= Assignment =
This exercise asks for every record to be output again exactly.

[Extracted records]
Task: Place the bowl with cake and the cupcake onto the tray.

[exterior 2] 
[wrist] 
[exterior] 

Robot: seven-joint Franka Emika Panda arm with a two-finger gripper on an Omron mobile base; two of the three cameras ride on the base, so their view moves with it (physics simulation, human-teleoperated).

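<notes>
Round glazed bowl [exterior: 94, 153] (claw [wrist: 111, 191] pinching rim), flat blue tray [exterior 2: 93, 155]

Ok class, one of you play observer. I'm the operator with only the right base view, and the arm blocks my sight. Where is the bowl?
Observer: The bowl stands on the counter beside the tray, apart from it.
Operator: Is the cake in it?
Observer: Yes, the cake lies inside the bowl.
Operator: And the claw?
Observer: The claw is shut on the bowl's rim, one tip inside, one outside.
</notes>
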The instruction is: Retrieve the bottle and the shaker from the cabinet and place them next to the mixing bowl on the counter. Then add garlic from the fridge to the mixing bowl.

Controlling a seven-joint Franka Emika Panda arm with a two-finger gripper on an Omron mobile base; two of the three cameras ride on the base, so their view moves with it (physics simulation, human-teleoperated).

= Answer box =
Task: Place the bowl with cake and the cupcake onto the tray.

[exterior 2] 
[wrist] 
[exterior] 

Robot: seven-joint Franka Emika Panda arm with a two-finger gripper on an Omron mobile base; two of the three cameras ride on the base, so their view moves with it (physics simulation, human-teleoperated).

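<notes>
Round glazed bowl [exterior: 94, 153] (claw [wrist: 111, 191] pinching rim), flat blue tray [exterior 2: 93, 155]

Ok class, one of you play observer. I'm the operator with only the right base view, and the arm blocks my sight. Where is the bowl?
Observer: The bowl stands on the counter beside the tray, apart from it.
Operator: Is the cake in it?
Observer: Yes, the cake lies inside the bowl.
Operator: And the claw?
Observer: The claw is shut on the bowl's rim, one tip inside, one outside.
</notes>
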The instruction is: Retrieve the bottle and the shaker from the cabinet and place them next to the mixing bowl on the counter. Then add garlic from the fridge to the mixing bowl.

Controlling a seven-joint Franka Emika Panda arm with a two-finger gripper on an Omron mobile base; two of the three cameras ride on the base, so their view moves with it (physics simulation, human-teleoperated).

This concludes the answer.